- Task brief
Extract all lines from the data beneath that include the word "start".
*** Dataset section Section Begins ***
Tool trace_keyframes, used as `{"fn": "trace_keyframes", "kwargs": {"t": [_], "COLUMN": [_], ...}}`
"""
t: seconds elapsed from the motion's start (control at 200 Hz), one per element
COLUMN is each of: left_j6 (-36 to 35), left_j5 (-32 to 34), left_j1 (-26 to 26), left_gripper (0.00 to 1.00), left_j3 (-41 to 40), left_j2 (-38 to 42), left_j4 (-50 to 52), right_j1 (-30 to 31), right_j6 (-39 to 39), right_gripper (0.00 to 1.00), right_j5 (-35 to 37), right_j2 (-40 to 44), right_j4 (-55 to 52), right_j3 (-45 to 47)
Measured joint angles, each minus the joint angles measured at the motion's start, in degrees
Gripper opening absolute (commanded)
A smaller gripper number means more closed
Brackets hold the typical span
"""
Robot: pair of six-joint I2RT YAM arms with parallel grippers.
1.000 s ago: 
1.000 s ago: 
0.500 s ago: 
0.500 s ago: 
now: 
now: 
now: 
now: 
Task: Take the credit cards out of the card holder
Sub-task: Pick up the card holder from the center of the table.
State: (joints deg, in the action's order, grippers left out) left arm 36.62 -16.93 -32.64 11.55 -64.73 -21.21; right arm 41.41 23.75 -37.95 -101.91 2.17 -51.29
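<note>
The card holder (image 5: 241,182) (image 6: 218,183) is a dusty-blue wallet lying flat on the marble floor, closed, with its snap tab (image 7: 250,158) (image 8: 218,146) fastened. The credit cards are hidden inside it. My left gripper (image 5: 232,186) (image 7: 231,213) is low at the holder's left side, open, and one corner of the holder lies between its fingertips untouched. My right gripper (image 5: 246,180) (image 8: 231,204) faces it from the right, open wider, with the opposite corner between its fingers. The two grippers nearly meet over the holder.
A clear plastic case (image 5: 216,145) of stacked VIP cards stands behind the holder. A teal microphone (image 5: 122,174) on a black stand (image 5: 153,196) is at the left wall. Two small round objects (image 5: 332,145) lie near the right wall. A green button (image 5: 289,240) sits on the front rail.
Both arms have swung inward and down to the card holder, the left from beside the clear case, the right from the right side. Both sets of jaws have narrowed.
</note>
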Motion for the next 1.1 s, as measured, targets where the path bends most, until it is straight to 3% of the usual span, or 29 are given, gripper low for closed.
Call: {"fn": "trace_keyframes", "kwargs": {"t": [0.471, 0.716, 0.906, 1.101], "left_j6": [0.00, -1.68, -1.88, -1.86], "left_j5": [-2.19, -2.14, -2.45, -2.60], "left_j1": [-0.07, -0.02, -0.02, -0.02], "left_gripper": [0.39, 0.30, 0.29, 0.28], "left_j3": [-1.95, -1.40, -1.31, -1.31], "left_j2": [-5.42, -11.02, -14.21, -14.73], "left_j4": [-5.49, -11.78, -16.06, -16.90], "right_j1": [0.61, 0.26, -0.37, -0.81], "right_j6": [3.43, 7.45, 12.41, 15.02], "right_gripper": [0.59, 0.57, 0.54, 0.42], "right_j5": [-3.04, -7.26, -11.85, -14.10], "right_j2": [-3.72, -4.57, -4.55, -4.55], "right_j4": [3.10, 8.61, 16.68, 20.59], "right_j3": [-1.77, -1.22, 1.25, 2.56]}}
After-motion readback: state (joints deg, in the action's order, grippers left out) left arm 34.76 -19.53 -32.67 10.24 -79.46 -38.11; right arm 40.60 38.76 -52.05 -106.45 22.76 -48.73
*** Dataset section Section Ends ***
- Your response
t: seconds elapsed from the motion's start (control at 200 Hz), one per element
Measured joint angles, each minus the joint angles measured at the motion's start, in degrees

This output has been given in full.